• **WHAT THE TASK REQUIRES**:
Go through the data below and copy each line where the word "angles" occurs.

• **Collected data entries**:
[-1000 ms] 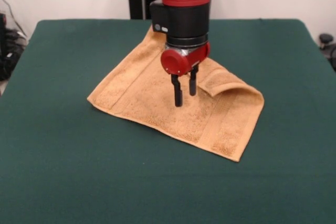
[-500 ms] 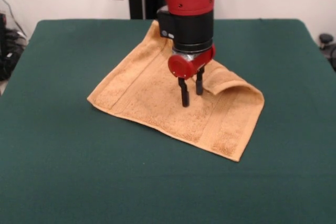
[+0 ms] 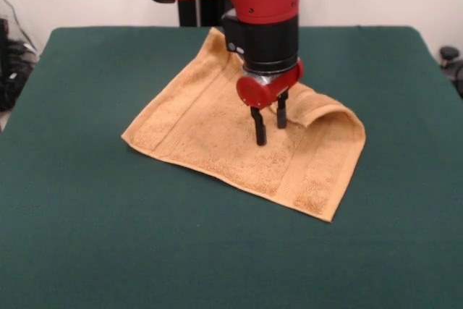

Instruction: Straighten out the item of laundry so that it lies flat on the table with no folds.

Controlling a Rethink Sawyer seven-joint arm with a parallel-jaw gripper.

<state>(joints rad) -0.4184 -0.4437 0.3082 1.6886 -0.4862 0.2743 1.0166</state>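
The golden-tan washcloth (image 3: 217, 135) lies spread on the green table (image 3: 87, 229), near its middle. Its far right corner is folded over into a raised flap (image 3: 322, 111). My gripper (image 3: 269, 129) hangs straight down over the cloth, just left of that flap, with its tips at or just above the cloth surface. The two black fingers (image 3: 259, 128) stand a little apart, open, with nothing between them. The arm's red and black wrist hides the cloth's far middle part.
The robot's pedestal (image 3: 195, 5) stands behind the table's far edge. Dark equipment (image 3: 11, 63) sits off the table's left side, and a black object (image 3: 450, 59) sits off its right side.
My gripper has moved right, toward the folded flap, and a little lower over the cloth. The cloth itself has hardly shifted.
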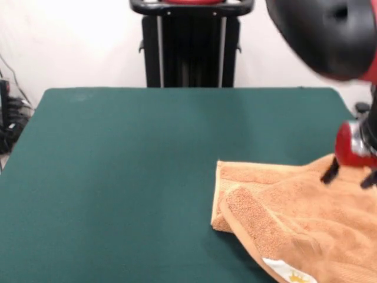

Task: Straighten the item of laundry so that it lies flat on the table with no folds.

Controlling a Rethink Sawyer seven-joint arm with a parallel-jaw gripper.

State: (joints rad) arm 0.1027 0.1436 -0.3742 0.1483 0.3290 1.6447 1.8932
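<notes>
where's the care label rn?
Front view: the white care label sits at the towel's near edge, bottom right of the picture, well below the gripper.

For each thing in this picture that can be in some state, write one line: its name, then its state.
Towel: folded over itself, not flat, white label showing at its near edge.
Gripper: open, fingers down at the towel's far edge.
Table: green cover smooth.

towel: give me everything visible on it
The orange-tan terry towel lies at the green table's near right, running out of frame right and below. It is not flat: an upper layer is folded diagonally over a lower one. A white label shows at its bottom edge. The gripper is at its far edge, black fingers spread.
</notes>
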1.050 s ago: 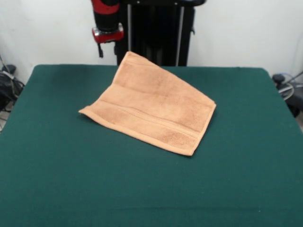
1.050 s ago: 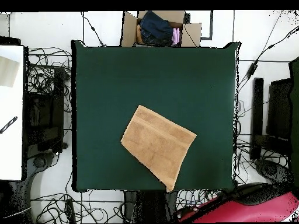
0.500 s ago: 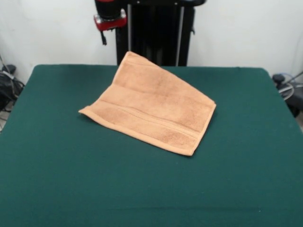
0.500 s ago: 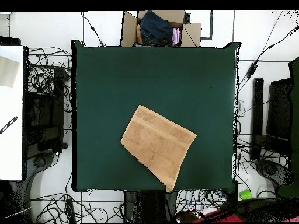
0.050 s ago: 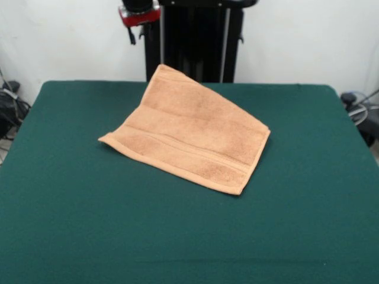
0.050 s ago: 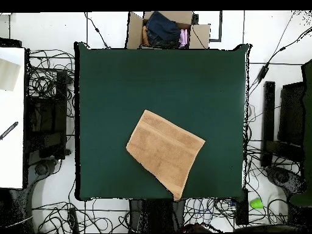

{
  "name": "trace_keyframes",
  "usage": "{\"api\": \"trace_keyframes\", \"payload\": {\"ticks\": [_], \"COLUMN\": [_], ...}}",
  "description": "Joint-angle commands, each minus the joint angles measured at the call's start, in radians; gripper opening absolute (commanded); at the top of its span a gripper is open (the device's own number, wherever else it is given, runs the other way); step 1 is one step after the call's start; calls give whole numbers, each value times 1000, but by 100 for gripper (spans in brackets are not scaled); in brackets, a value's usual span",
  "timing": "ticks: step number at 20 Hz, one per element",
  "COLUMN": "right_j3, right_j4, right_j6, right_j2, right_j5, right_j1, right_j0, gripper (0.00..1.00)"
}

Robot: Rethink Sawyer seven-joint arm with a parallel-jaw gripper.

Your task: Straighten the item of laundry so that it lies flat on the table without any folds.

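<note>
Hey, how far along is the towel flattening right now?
Mostly done, it seems: the towel lies spread on the table with no fold showing. Nothing is in hand; the gripper sits high at the table's far edge. Left: one corner reaches the table edge, perhaps overhanging.

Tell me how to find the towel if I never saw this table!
Look at the big dark green felt table. On it, reaching the robot-side edge, lies a flat orange-tan terry towel, turned crooked. It is the only thing on the green top.
</note>
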Motion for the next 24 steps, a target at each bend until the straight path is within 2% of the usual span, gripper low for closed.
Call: {"api": "trace_keyframes", "payload": {"ticks": [1, 4, 10, 24], "right_j3": [69, 67, -12, -104], "right_j4": [-36, -39, 42, 84], "right_j6": [128, 142, 173, 190], "right_j2": [51, 54, 137, 200], "right_j5": [135, 112, 131, 156], "right_j1": [-116, -101, -34, 53], "right_j0": [-50, -46, 60, 110], "gripper": [100, 100, 100, 100]}}
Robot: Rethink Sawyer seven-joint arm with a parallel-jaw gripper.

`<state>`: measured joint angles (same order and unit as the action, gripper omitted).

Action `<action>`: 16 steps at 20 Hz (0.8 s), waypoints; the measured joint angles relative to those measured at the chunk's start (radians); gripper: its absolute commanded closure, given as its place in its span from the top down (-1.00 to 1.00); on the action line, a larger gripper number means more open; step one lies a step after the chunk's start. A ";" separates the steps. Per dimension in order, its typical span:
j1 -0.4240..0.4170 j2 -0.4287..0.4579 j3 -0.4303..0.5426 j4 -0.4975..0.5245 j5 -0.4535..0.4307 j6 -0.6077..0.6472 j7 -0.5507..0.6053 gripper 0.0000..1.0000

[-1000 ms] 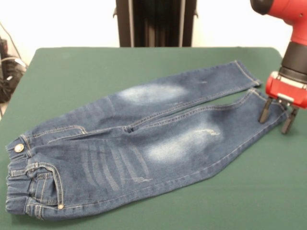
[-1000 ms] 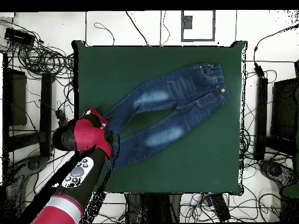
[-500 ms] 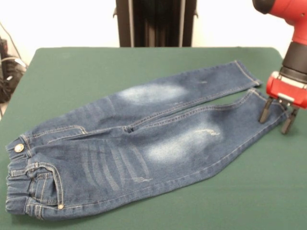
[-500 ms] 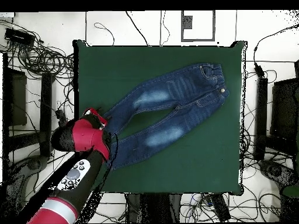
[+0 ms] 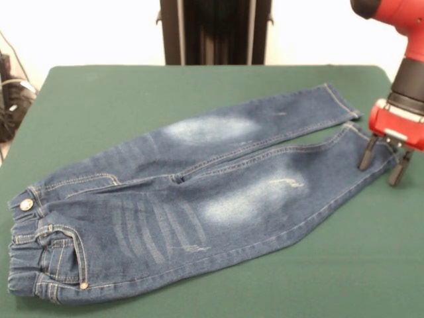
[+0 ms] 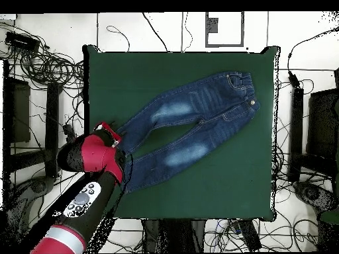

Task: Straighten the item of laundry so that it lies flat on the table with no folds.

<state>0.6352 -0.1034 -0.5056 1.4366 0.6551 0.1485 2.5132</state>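
The dark blue jeans point(image 5: 199, 192) lie spread on the green table point(image 5: 99, 99), waistband at the near left, both legs reaching to the far right. Pale faded patches show on each leg. In the overhead view the jeans point(image 6: 189, 119) run diagonally from the waistband at upper right to the hems at lower left. My gripper point(image 5: 383, 165) hangs at the right, over the hem of the nearer leg. Its two black fingers point(image 5: 366, 154) stand apart and hold nothing. In the overhead view my red arm point(image 6: 96, 155) covers the hem ends.
The black pedestal point(image 5: 215, 30) stands behind the table's far edge. Cables and dark equipment point(image 6: 40, 66) lie on the floor around the table. The table's right edge is close to my gripper in the front view.
The arm has shifted very slightly; the gripper stays at the leg hem. The jeans have not moved.
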 measured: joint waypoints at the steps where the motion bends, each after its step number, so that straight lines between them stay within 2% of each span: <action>1: 0.005 0.005 -0.006 -0.001 0.015 0.002 0.000 1.00; 12: 0.091 0.122 -0.151 -0.085 0.179 0.097 0.045 1.00; 16: 0.099 0.168 -0.196 -0.157 0.231 0.128 0.103 1.00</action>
<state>0.7347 0.0646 -0.7019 1.2799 0.8859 0.2768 2.6164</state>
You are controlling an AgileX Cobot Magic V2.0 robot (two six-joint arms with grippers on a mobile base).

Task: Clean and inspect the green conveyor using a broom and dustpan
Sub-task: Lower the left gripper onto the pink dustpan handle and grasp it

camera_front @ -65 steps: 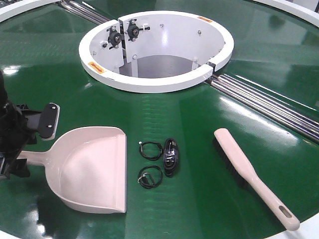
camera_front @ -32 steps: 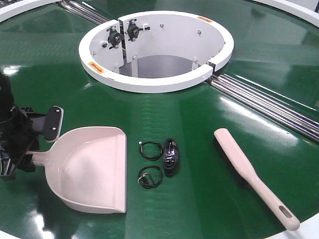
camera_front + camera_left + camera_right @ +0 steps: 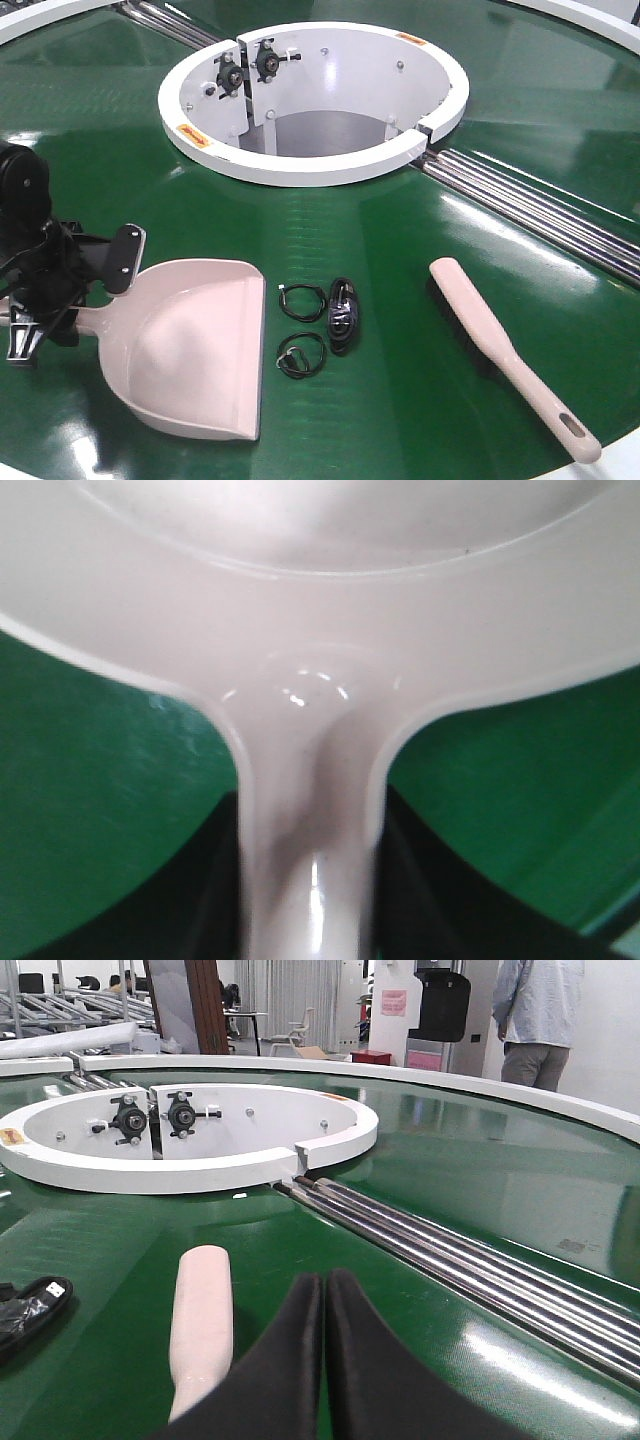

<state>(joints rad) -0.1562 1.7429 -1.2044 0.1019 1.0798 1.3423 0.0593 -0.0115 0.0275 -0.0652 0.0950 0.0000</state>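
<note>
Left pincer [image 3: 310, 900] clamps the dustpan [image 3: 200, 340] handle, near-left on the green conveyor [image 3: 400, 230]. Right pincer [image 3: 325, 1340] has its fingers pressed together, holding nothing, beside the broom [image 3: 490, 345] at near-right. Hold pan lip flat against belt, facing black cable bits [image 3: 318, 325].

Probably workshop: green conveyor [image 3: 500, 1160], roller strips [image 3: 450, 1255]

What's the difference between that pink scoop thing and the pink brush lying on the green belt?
The dustpan is a wide scoop with raised sides; the broom is a narrow flat bar with black bristles underneath. The dustpan's handle sits between the jaws of the left gripper; the broom lies free, nothing touching it. Both are pale pink plastic with a straight handle.
</note>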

• **THE ANSWER**:
  "description": "Joint-angle commands, each minus the joint angles measured at the call's start, in radians; gripper opening absolute (commanded); at the top of its span a gripper is open (the device's own number, wherever else it is given, runs the other way); step 1 is one step after the call's start; calls give whole numbers, each value times 1000, but by 100 for gripper (spans in brackets are not scaled); in brackets, a value's usual span",
`<state>`: measured joint angles (same order and unit as the action, gripper omitted).
Action `<action>`: 16 steps at 20 Hz (0.8 s), waypoints; the measured joint angles relative to those measured at the chunk's start (radians); gripper: its absolute commanded closure, given as its place in its span from the top down (-1.00 to 1.00); on the action line, a larger gripper number means more open; step one lies a step after the chunk's start. A ";" separates the steps. Per dimension in order, its typical span:

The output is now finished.